The former head of counterintelligence for the FBI’s New York field office was sentenced to just over four years in prison for working for a sanctioned Russian oligarch after leaving the government.
Charles McGonigal, a 22-year veteran of the FBI, pleaded guilty in August to one count of conspiracy to violate US sanctions and money laundering for working for Oleg Deripaska, a wealthy Russian with close ties to Russian President Vladimir Putin.
Judge Jennifer Rearden sentenced McGonigal to 50 months in prison, just below the statutory maximum of five years. The judge ordered McGonigal to surrender to prison on February 26.
McGonigal, the judge said, “repeatedly flouted and manipulated the sanctions regimes vital” to US national security interests and “the undeniable seriousness of this and the need to respect the law … compels a meaningful custodial sentence.” At the same time, the judge said his actions “do not all together stamp out” his distinguished career and the “profoundly important contributions” he made to the US.
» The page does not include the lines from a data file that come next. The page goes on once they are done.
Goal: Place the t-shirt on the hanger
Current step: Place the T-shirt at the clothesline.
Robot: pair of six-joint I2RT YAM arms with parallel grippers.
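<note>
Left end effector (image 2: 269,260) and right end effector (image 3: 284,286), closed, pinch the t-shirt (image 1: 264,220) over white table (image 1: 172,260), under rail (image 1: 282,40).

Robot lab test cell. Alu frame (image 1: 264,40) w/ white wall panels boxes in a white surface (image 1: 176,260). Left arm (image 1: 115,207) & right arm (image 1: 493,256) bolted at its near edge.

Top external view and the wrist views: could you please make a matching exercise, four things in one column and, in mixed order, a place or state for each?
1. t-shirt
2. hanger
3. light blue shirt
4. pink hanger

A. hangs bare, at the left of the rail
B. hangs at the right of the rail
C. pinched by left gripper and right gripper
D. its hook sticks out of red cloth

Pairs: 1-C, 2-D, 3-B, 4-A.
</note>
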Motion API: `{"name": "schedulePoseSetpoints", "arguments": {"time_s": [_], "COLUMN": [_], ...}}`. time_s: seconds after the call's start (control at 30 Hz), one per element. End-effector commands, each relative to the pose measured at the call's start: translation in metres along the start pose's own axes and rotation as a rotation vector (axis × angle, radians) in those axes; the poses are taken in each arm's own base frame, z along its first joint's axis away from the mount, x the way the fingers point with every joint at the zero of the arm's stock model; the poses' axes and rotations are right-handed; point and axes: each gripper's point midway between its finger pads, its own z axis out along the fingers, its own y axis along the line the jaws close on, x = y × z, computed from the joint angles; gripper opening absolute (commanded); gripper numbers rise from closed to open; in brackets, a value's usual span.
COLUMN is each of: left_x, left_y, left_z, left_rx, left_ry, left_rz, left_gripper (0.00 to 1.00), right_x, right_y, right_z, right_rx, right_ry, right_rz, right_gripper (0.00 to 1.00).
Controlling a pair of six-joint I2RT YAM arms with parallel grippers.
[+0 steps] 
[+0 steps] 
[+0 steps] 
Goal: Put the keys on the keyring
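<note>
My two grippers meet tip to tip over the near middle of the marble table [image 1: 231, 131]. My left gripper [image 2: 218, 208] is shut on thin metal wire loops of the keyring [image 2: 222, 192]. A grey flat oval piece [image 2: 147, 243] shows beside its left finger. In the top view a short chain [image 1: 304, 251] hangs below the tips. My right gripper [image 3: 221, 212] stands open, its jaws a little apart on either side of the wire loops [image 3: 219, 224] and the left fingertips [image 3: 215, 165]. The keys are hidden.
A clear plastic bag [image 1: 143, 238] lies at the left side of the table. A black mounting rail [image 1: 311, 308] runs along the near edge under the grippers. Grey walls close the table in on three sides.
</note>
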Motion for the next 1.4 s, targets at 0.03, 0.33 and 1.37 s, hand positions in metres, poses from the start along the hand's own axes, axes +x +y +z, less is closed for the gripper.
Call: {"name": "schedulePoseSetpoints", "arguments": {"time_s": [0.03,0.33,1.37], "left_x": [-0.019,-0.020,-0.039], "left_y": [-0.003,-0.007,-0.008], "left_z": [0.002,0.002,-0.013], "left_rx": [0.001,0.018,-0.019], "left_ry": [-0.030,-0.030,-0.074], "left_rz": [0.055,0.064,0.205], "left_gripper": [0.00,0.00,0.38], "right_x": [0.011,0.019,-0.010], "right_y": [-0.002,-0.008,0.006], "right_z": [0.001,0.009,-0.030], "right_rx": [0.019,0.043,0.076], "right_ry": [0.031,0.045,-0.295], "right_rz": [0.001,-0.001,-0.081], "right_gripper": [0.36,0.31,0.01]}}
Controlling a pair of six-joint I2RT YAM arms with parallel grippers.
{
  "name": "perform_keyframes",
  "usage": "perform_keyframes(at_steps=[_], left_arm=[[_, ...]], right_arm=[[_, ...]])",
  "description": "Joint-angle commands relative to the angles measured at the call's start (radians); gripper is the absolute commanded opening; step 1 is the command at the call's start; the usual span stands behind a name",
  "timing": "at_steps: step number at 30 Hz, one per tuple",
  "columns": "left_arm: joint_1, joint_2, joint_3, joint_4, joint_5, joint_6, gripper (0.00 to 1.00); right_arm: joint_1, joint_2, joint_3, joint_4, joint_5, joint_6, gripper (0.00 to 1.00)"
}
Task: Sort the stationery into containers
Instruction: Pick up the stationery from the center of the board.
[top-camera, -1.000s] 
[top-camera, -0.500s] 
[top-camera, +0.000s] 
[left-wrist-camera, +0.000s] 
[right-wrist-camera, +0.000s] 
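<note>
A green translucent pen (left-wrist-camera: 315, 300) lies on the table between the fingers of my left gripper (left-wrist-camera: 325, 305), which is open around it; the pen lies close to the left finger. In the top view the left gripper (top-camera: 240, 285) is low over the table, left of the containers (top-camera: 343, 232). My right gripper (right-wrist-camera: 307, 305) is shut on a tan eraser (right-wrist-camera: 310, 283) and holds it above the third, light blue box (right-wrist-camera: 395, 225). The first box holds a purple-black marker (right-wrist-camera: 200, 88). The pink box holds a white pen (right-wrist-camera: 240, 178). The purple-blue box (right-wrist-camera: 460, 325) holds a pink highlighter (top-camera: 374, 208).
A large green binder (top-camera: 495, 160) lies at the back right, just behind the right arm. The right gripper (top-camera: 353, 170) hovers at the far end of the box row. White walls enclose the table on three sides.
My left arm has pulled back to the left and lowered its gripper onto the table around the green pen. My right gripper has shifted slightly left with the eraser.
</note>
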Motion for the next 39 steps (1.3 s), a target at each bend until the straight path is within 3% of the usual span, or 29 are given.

Before the sentencing was handed down, McGonigal told the judge he has a “deep sense of remorse and sorrow for my actions.”
“I, more than anyone, know that I have committed a felony and as a former FBI special agent it causes me extreme mental, emotional and physical pain – not to mention the shame I feel in embarrassing myself and the FBI, the organization I love and respect,” he said while fighting back tears.
“I’m humbly asking for a second chance,” McGonigal told the judge.
Prosecutors argued McGonigal should receive five years in prison, saying his work for Deripaska put US national security at risk, positing that if a foreign government had to choose between military supplies or having the former FBI counterintelligence chief “on their payroll,” it is an easy…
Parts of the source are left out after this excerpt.